# Aim of the exercise
Every line in the records below between the one holding "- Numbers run" and the one holding "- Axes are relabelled", inclusive, is to be set down exactly; all other lines are to be left out.

# Task input
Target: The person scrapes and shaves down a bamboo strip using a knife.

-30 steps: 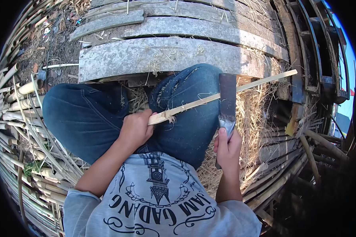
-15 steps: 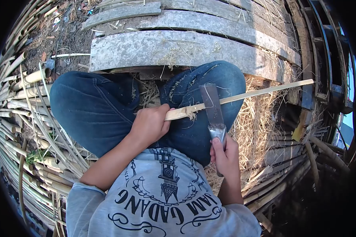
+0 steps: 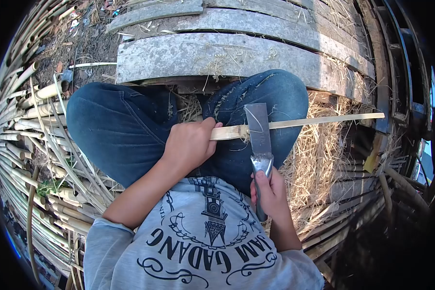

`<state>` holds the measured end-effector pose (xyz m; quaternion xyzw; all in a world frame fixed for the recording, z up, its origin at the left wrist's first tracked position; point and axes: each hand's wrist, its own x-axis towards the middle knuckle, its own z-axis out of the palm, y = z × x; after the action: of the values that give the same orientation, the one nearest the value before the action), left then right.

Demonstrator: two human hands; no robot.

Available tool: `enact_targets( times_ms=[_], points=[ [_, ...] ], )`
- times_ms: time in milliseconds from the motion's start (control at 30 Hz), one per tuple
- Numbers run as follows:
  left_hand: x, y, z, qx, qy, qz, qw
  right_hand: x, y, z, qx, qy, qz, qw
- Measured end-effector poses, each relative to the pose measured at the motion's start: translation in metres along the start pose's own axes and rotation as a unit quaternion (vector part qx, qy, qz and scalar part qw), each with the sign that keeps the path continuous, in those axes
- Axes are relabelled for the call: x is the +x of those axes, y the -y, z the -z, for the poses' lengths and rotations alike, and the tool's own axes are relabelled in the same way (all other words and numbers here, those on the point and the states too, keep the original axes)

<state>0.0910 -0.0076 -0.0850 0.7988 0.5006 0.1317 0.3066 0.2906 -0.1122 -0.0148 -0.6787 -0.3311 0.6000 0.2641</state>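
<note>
In the head view, your left hand (image 3: 191,145) is closed around the thicker end of a pale bamboo strip (image 3: 328,120), which runs from that fist past your right hand (image 3: 271,193) and over your jeans (image 3: 118,121). Your right hand grips the handle of a broad-bladed knife (image 3: 259,133), its thumb along the handle and its blade pointing away from you across the strip, just beyond the left fist. Straw-like shavings (image 3: 319,150) lie to the right of your right hand, while weathered planks (image 3: 188,53) lie ahead of both hands.
</note>
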Motion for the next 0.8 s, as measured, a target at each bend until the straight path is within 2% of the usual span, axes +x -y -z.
enact_targets(
  times_ms=[67,133,267,333,433,500,533,767,800],
  points=[
    [0.001,-0.004,0.001,0.003,0.004,0.009,1.000,0.000,-0.003,0.004,0.004,-0.002,-0.003,1.000],
    [0.004,-0.009,0.007,-0.006,-0.017,0.010,1.000,-0.001,-0.006,0.007,0.073,-0.089,0.032,0.993],
    [0.011,-0.016,0.014,0.017,-0.026,-0.015,0.999,-0.004,0.008,0.005,0.017,-0.020,-0.007,1.000],
    [0.015,-0.015,0.013,0.013,-0.028,0.011,0.999,-0.002,0.004,0.010,0.033,-0.026,-0.009,0.999],
    [0.016,-0.021,0.015,0.043,-0.030,-0.005,0.999,-0.001,-0.003,0.010,0.083,-0.049,0.006,0.995],
    [0.016,-0.016,0.011,0.047,-0.036,-0.009,0.998,0.000,-0.005,0.011,0.147,-0.007,-0.036,0.988],
    [0.017,-0.015,0.010,0.052,-0.044,-0.018,0.998,0.001,-0.005,0.012,0.111,0.017,-0.030,0.993],
    [0.015,-0.018,0.013,0.061,-0.040,-0.010,0.997,0.003,-0.004,0.027,0.115,0.070,-0.051,0.990],
    [0.015,-0.018,0.013,0.058,-0.052,-0.016,0.997,0.001,-0.002,0.025,0.175,0.125,-0.077,0.974]
  ],
)
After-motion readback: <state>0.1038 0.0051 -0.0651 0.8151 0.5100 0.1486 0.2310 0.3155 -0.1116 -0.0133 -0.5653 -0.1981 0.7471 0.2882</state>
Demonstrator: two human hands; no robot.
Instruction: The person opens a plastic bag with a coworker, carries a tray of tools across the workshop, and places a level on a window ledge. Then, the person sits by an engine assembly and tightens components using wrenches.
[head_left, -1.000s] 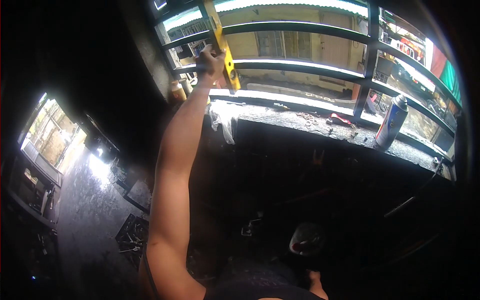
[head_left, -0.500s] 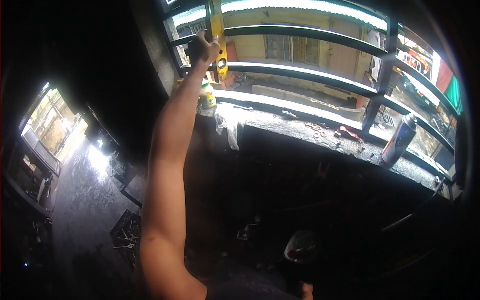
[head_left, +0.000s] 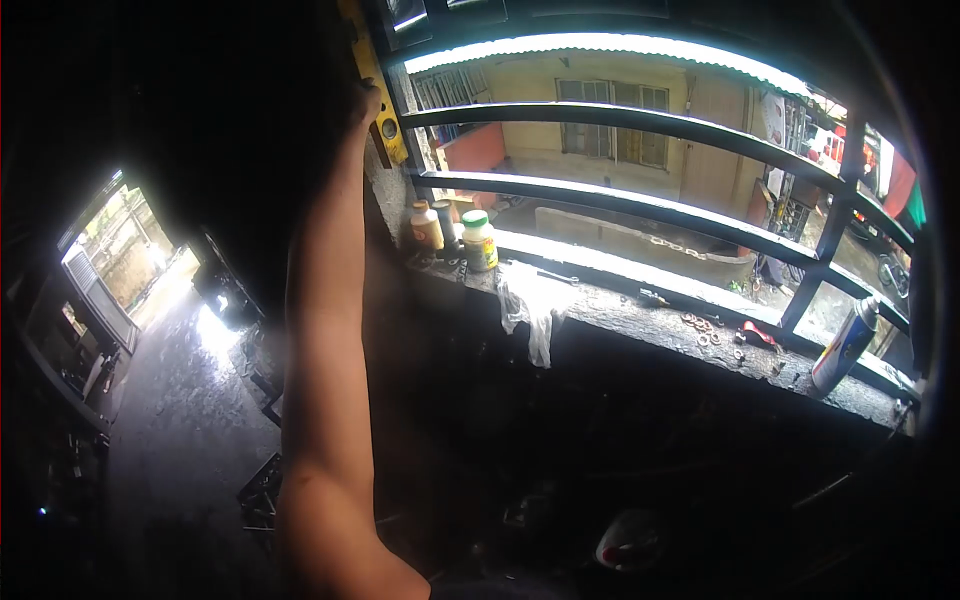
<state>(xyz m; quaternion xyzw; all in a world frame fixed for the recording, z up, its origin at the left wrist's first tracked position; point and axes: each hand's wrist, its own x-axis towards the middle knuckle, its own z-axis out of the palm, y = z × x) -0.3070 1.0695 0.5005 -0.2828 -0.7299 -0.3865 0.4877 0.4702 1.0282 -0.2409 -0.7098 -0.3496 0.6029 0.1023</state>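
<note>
My left hand (head_left: 368, 103) is raised at the upper left of the window, its fingers closed on a yellow spirit level (head_left: 390, 128). The level stands tilted, close to vertical, beside the window's left edge, and its round vial shows below my hand. Its upper part runs up to the top of the view. Below it on the sill (head_left: 620, 327) stand a jar with a green lid (head_left: 479, 240) and a brown-capped bottle (head_left: 426, 226). My right hand is not in view.
A white plastic bag (head_left: 533, 312) hangs over the sill. Metal rings (head_left: 703, 328), a red item (head_left: 760, 334) and a spray can (head_left: 845, 346) are farther right. Dark bars (head_left: 640, 120) cross the window. A bright doorway (head_left: 120, 245) is at the left.
My left hand has carried the level leftward, from in front of the window bars to the window's left edge. The view has shifted, and my right hand has gone out of it.
</note>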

# Response below
- Numbers run as follows:
  left_hand: x, y, z, qx, qy, qz, qw
  right_hand: x, y, z, qx, qy, qz, qw
- Measured end-effector poses, each relative to the pose measured at the motion's start: translation in metres along the start pose's own axes and rotation as a unit quaternion (vector part qx, qy, qz and scalar part qw), each with the sign that keeps the path continuous, in those axes
- Axes are relabelled for the call: x is the +x of those axes, y the -y, z the -z, for the poses' lengths and rotations alike, and the tool's own axes are relabelled in the same way (all other words and numbers here, those on the point and the states too, keep the original axes)

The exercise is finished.